Some of the healthiest carbohydrates are those high in fibre (such as quinoa and oats – both of which the vertical diet eliminates). Switching out more nutrient-dense carbohydrates completely for just white rice can lead to a lack of fibre in your diet.

“It’s not like some fad diets where they cut out entire food groups, but it is asking for people to use a limited variety of foods,” James adds.

Eating a diet full of red meat is also problematic. The UK government advises no more than 70g a day of red or processed meat should be consumed[7].

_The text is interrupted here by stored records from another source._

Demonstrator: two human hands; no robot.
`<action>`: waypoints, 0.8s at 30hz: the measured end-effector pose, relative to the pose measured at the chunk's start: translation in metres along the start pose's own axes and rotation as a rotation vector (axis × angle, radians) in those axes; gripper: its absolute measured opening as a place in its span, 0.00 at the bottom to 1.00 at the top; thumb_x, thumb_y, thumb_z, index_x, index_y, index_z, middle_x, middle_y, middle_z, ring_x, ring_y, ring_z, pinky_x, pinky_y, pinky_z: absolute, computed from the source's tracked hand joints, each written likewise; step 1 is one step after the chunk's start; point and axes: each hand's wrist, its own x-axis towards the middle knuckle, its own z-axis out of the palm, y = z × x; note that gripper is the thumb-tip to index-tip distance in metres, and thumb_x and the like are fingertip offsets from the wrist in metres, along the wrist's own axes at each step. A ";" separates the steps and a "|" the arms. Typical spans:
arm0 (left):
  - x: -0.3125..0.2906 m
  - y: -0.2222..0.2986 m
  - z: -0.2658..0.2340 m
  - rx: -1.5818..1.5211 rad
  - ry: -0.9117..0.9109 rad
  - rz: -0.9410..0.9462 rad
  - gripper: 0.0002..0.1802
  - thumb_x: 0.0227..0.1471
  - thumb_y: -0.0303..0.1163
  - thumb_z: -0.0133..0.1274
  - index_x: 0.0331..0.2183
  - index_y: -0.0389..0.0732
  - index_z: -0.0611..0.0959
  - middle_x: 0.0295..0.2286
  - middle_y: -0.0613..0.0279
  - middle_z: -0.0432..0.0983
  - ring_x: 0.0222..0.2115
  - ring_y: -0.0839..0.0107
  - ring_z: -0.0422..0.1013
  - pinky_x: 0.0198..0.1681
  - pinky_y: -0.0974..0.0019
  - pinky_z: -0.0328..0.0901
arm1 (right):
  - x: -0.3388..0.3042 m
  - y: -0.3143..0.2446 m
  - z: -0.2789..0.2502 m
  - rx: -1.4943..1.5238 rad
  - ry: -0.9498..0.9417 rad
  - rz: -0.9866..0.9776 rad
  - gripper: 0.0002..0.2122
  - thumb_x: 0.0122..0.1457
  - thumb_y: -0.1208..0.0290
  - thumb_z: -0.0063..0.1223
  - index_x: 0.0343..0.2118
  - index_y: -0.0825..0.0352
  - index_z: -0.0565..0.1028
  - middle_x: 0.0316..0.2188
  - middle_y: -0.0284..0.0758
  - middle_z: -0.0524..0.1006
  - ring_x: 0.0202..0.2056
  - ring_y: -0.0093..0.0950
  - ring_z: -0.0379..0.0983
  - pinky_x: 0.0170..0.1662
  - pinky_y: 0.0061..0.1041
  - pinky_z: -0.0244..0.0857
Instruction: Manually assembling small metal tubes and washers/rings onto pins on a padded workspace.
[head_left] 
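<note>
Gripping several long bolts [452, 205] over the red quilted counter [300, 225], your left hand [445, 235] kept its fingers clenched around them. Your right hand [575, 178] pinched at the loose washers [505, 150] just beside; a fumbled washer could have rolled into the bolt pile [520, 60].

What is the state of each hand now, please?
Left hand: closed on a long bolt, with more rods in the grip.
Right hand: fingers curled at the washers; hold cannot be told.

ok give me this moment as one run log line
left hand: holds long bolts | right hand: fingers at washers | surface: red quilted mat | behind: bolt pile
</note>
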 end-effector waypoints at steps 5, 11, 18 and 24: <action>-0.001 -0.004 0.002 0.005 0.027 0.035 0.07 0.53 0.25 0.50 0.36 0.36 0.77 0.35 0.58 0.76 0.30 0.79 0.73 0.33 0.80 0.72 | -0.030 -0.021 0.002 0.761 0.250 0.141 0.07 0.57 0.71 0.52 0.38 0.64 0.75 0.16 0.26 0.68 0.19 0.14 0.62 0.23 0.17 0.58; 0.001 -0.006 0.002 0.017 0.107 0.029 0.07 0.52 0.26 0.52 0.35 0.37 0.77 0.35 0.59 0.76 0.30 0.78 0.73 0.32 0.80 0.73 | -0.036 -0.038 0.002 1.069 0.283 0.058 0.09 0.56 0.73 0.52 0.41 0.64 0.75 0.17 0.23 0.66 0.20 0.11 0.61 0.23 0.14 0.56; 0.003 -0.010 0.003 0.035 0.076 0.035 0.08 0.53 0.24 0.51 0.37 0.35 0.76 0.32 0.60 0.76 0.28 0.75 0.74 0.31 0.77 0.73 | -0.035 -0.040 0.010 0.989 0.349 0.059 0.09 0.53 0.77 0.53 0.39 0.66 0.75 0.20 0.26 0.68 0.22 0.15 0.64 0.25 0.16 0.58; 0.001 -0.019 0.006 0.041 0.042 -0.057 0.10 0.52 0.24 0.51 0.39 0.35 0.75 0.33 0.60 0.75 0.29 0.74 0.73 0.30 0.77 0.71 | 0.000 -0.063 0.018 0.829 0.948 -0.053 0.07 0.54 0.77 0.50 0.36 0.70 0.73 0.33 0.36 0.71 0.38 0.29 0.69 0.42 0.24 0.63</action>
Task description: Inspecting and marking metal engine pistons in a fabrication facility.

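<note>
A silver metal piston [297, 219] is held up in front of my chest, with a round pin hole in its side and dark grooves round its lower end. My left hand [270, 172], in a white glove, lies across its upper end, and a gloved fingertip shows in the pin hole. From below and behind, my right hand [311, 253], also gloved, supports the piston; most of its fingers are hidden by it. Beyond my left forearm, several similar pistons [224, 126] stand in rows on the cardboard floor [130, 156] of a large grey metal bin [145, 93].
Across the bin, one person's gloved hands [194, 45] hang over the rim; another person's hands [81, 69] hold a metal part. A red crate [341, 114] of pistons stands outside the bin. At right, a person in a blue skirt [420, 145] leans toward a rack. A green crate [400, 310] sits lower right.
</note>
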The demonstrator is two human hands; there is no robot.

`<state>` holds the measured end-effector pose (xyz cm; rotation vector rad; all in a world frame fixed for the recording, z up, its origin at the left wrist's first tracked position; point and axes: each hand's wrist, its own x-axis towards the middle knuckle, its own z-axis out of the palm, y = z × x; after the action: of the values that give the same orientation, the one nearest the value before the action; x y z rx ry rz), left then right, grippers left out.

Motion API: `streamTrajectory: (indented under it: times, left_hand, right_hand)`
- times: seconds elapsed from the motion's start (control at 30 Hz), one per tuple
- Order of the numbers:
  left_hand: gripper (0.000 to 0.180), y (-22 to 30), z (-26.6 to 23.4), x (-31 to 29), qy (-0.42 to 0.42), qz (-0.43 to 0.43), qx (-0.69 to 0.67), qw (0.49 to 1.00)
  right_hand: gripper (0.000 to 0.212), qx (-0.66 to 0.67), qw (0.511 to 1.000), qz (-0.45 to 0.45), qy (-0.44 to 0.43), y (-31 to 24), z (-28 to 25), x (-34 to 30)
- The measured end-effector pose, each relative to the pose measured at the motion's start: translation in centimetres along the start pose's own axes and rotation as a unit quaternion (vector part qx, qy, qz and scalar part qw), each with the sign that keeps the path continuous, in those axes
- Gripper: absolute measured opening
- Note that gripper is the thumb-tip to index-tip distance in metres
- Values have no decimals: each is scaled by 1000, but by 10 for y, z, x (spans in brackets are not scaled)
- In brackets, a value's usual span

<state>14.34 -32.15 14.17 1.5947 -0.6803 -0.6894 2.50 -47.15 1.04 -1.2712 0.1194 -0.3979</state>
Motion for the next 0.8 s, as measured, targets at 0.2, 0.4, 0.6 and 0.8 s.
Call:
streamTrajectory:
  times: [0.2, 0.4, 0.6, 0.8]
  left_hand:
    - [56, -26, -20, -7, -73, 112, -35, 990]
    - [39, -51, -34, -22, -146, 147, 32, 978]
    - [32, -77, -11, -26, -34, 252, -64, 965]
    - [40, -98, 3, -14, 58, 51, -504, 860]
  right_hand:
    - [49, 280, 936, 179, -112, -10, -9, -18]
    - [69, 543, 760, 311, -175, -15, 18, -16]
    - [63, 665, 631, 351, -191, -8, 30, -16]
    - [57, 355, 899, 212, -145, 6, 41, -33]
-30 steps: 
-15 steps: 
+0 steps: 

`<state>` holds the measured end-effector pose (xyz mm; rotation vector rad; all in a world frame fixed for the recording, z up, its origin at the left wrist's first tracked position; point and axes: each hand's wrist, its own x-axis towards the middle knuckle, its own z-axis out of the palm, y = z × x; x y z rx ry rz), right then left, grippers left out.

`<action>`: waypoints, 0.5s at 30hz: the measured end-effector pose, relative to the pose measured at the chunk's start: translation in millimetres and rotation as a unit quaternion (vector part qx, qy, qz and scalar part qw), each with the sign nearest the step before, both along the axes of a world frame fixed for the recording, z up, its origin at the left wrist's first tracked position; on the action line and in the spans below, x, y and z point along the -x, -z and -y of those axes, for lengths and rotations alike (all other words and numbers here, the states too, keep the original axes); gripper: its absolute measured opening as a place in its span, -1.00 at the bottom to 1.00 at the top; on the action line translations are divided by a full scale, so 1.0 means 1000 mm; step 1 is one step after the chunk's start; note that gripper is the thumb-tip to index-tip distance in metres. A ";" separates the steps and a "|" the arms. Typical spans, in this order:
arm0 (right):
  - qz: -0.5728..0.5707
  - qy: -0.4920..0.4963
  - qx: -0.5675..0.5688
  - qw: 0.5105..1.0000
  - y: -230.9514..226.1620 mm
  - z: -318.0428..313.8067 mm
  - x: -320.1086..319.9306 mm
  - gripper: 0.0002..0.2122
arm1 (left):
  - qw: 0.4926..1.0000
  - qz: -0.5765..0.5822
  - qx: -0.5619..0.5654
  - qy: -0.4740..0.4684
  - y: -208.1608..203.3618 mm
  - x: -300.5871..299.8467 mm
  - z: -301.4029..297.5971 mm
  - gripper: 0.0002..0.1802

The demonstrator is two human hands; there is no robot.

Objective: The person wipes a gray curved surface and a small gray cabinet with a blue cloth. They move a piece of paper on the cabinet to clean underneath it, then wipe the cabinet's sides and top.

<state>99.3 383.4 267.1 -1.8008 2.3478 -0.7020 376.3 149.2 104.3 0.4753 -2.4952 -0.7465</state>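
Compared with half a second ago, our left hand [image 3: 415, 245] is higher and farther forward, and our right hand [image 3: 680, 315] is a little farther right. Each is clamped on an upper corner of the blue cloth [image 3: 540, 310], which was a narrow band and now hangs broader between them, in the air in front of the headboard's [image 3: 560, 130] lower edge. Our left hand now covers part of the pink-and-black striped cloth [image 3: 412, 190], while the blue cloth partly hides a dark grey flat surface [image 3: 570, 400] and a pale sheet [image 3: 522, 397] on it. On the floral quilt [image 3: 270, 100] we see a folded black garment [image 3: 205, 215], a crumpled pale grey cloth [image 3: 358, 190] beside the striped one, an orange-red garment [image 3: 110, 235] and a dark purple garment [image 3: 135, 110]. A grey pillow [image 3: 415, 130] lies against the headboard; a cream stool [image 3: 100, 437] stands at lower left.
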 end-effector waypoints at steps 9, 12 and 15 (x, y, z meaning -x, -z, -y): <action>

Some micronutrients can also be lacking on the vertical diet. It attempts to ensure all nutrient needs are met with the selection of foods included at the horizontal level. Yet many vegetables are restricted, with other nutrient-dense foods like beans and grains also restricted.

“We wouldn’t suggest cutting out these micronutrients without consulting a doctor first or if you don’t have any issues with stomach discomfort,” says James.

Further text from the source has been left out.